During a break between shooting one scene and another, we talk to Sergio Grieco, the young director. As such it’s his debut, his first full length film. But Grieco certainly isn’t new to cinema, which he has been fascinated with for years. His direct contact with a movie camera goes way back to 1932, a time when, in Moscow, he was assistant to the director Nicola Ekk for his film Verso la vita, which was shown at the first Venice festival. More recently, having collaborated with De Santis on Caccia tragica, he worked alongside the French director Rene Clement on La mura di Malapaga.
Now Grieco is telling us about his new film.
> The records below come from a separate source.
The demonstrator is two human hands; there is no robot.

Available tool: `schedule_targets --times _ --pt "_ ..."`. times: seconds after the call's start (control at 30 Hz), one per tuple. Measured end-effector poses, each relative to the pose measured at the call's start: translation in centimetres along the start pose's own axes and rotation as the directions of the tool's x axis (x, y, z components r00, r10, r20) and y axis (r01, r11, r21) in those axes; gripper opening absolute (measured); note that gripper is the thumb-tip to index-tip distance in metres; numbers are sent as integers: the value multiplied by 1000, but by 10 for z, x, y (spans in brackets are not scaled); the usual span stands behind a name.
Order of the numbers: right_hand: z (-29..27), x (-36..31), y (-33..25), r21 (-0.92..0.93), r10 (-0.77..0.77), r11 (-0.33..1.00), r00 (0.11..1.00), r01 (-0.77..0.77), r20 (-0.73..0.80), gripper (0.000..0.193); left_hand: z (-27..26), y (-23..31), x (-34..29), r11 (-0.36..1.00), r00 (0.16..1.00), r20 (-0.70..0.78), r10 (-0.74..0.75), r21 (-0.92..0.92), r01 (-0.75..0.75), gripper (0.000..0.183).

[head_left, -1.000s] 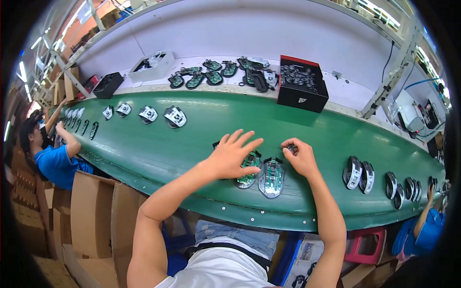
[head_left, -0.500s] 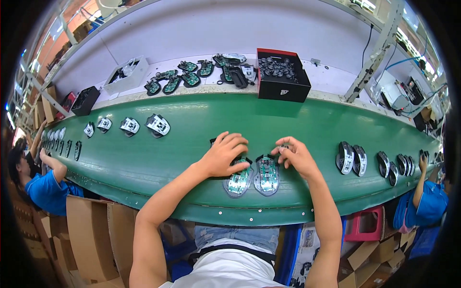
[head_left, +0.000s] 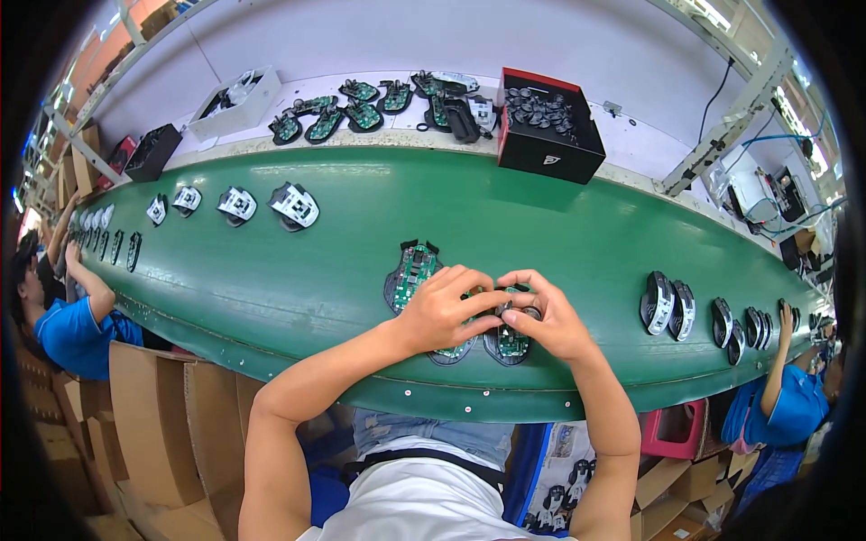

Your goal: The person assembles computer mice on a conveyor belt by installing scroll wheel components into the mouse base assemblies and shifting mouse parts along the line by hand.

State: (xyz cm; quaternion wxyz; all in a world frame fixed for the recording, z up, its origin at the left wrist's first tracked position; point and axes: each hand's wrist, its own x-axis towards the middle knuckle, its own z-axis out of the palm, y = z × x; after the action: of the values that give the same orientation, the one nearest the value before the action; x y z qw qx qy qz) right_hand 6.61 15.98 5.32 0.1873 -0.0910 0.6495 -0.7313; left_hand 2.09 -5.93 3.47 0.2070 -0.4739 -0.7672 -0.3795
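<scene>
Evidently, the nearer right hand [head_left: 552, 321] pinches a round part [head_left: 532, 312] over the rightmost green-boarded mouse base [head_left: 512, 346], whose long axis points forward, the left hand [head_left: 440, 311] curled leftward, grip unclear.

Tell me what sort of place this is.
Probably an electronics assembly line: a long green work surface, exposed circuit boards set on it, and people in blue tops along its edge.

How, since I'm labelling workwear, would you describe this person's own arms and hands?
The left hand and right hand are ungloved, with no watch or bracelet visible. No sleeve covers either forearm, and no cables or clear markings show. A white top covers the torso.
</scene>
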Motion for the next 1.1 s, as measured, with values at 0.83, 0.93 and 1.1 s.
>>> schedule_targets --times 0.83,0.93,1.1 --pt "-10 -4 -16 -506 -267 844 957 178 -110 30 -5 -7 -3 1000 999 -28 -21 -17 21 48" --pt "-19 -5 -30 -754 -291 654 939 58 -181 33 -9 -21 -2 995 997 42 -58 78 54 47" --pt "-17 -9 -23 -838 -263 545 952 13 -156 30 -1 -16 -11 998 979 206 8 56 -20 46"
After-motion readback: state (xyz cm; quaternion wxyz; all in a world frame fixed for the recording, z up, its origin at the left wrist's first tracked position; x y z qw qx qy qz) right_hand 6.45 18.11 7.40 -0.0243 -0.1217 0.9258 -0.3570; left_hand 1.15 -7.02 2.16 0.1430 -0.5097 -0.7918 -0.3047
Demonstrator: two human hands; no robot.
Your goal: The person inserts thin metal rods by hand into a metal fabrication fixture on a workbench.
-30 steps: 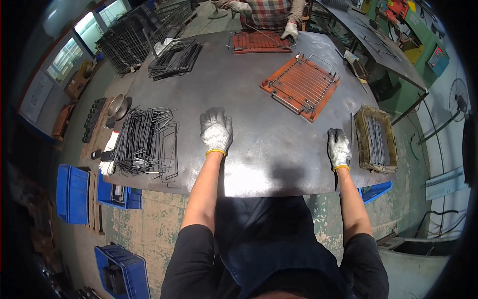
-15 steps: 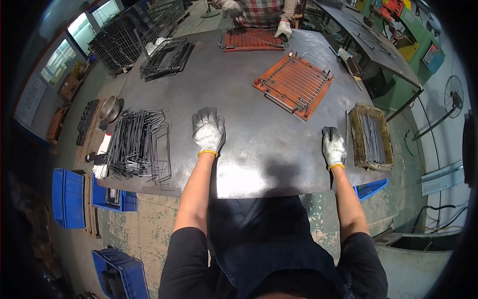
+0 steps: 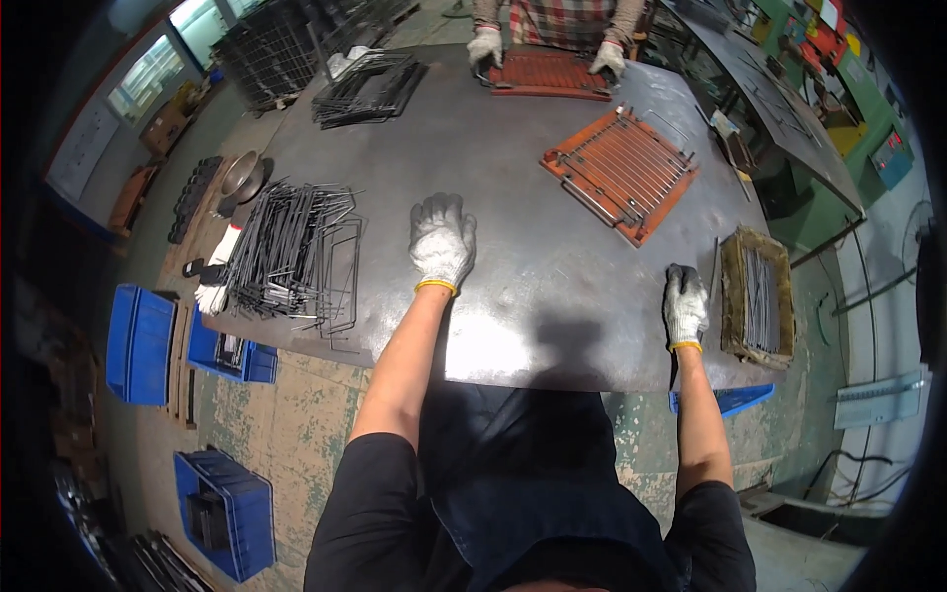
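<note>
Here, the gloved left hand (image 3: 441, 242) lies flat and empty on the grey steel table (image 3: 513, 197). The gloved right hand (image 3: 683, 304) rests released, apparently empty, beside a worn rectangular tray (image 3: 757, 296) of thin metal rods (image 3: 760, 296).

The person standing at twelve o'clock across the grey steel table (image 3: 513, 187) is cut off by the top edge, so only two gloved hands and a strip of checked shirt (image 3: 552, 18) show. At seven o'clock the dark contents of the blue plastic crate (image 3: 225, 513) are too dim to tell, and the black fisheye rim swallows the floor beyond it. Whether the thin steel rods in the brown wooden tray (image 3: 758, 296) at three o'clock are loose or bundled cannot be told.
</note>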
He has a definition to give us, that it’s an Italian western. And in fact this Italian film has many echoes of the westerns which are such a major part of cinema across the ocean. Firstly in its creation and description of a landscape, that of the Sila. Both the interiors and exteriors were shot in the area around the village of Silvana Mansio, at some 1400 metres height, as well as near to Camigliatello, San Giovanni in Fiore, Savelli and Campana.
“If I’d been able to,” says Grieco, “I would have shot it in the hills hundreds and hundreds of metres higher. Not only for the landscape, which is multiform and fascinating, but also because of the other things we saw, the traditional feasts, for example, which are so rich in emotion that they’d affect any director.” Another point of contact with the American western is the story, which is about Mascaro and the barons of Pietramala. Grieco and his scriptwriters Majorana, Pescatore and Veo based the story on old reports from newspapers from forty years ago. La vita riprendera in fact begins in 1910.
Grieco is keen to return to his work. The actors are being prepared for a new shot. They’re all young actors, as is suitable for their roles, but already known to the public. There’s Carla del Poggio, Marina Berti, Andrea Cecchi, Vittorio Duse, Ermanno Randi and Piero Lulli. It’s a happy crew, which supports each other with enthusiasm through the difficulties of the long stay in Calabria and with which the director Grieco is more than satisfied. And, as is apparent, the actors and the rest of the crew are more than happy with the director, quote to the contrary of the cliche of the distant, incomprehensible director.
Grieco isn’t the only one making his debut in this film. He’s entrusted the score to Mario Zanfred, who is working in film for the first time. Zanfred has just started work on the score, which is pleasing him hugely. He previously had great success at the Music Festival in Venice with his Quarta sinfonia in onore della resistenza. “But I,” Grieco smilingly tells us, “entrusted him with doing the music for my film before his success in Venice.”